Evolution, the Bible, and the Book of Nature

The July/August issue of Books and Culture contains an interview by Karl Giberson with Francis Collins on his views of science and faith – now available on line: Evolution, the Bible and the Book of Nature.

Here is a brief taste of the article – read the whole – better yet subscribe! (pictures from wikipedia)

On the general approach Collins takes to issues of science and faith:

Giberson: You take both the Bible and evolution seriously. Did the harmony you find between evolution and your faith just come naturally?

Francis_Collins dsCollins: You know, it really did. When I became a believer at 27, the first church I went to was a pretty conservative Methodist church in a little town outside Chapel Hill. I’m sure there were a lot of people in that church who were taking Genesis literally and rejecting evolution.

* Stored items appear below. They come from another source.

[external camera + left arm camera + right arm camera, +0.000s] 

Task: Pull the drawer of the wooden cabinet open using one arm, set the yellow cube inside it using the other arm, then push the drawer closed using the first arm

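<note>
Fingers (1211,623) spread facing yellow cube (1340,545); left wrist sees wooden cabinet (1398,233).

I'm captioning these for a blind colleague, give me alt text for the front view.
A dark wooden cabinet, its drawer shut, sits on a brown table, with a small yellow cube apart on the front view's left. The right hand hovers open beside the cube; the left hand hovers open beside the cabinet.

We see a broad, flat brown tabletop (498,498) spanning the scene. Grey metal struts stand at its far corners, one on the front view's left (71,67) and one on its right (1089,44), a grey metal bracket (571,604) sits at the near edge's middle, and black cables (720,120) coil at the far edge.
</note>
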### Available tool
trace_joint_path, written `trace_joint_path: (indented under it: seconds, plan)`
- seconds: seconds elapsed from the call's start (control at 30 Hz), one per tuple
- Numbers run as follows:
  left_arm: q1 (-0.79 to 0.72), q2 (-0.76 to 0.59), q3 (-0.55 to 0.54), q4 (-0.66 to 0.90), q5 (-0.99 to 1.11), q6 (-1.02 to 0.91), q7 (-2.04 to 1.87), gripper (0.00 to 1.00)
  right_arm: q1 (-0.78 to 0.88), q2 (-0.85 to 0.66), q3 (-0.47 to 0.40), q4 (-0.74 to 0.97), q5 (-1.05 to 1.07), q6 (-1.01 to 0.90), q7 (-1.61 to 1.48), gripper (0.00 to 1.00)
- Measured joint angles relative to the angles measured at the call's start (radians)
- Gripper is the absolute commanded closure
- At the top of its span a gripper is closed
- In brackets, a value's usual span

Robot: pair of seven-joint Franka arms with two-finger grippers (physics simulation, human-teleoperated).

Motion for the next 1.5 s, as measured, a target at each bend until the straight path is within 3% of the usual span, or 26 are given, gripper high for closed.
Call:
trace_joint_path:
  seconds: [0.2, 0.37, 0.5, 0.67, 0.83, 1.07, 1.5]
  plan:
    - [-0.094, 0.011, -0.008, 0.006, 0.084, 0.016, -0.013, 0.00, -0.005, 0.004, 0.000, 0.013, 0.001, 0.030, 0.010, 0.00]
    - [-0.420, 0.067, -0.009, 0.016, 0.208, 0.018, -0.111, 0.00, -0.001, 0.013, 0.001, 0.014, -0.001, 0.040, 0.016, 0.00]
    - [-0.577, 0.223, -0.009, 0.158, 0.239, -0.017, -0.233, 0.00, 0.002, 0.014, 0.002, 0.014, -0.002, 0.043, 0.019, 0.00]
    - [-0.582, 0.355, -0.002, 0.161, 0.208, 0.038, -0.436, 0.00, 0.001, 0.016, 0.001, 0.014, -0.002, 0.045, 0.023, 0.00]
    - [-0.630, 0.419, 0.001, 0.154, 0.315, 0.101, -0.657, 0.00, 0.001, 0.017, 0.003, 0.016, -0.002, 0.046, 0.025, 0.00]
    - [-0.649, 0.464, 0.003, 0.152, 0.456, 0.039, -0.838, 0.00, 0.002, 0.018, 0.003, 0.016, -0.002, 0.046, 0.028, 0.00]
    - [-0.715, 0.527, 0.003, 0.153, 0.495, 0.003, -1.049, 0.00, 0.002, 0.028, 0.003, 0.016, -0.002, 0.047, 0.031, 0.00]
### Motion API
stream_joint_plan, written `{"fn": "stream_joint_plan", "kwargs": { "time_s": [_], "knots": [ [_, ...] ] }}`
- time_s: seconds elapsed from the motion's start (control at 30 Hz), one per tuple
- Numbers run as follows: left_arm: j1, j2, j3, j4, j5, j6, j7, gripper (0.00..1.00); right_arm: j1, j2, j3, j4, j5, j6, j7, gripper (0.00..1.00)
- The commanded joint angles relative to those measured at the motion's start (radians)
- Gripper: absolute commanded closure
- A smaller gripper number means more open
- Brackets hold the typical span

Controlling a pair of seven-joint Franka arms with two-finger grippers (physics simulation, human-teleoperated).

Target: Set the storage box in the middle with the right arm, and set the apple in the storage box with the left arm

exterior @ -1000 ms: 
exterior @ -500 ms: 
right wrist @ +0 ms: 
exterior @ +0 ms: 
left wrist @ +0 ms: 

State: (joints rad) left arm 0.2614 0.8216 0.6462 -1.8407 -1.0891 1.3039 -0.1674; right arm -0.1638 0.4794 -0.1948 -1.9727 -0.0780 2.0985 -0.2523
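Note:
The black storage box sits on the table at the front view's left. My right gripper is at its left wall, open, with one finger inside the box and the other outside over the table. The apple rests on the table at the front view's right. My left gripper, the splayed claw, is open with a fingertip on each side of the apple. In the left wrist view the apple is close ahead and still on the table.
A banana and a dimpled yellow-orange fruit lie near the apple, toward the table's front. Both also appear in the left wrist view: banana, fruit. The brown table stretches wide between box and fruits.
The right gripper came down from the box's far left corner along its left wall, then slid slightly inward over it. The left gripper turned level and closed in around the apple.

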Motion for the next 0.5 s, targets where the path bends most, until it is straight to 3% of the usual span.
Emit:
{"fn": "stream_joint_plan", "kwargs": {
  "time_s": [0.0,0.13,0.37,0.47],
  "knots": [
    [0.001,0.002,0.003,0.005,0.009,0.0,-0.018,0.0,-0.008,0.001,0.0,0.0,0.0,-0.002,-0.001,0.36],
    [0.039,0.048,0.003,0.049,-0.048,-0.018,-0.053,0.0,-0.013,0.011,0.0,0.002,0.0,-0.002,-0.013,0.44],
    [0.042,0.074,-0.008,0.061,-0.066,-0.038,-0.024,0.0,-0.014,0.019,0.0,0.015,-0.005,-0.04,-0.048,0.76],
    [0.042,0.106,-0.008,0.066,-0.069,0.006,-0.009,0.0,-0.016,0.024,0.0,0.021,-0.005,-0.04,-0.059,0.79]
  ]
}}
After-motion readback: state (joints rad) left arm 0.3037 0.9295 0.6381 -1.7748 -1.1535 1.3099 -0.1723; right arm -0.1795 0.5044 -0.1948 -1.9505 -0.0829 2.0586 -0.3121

But I couldn’t take Genesis literally because I had come to the scientific worldview before I came to the spiritual worldview. I felt that, once I arrived at the sense that God was real and that God was the source of all truth, then, just by definition, there could not be a conflict.

On the claim that scientists are misled by their preconceptions:

Karl_Giberson dsGiberson: History shows that paradigms are sometimes misleading. For example, the paradigm that there couldn’t be change in the heavens caused people to miss data for many centuries about new stars. The ID scientists would say that people like you wouldn’t see the design in nature because you work under a paradigm that excludes that possibility.

Collins: Sure, we have paradigms that we use to try and organize things, but one of our goals is to upset these paradigms. If laboratories did experiments and said, “Hey, wait a minute, here is some data suggesting that evolution is wrong, it is not capable of explaining something,” that would be a lightning rod for excited investigation. This idea would not be ignored because it wasn’t consistent with a reigning paradigm.

On the key question – which experts should we trust?

Giberson: We are all part of social groups, and people we trust tell us things. … But how are people outside the scientific community supposed to navigate this complex web of social authority, to try and figure out which voices they should listen to, and which voices they shouldn’t?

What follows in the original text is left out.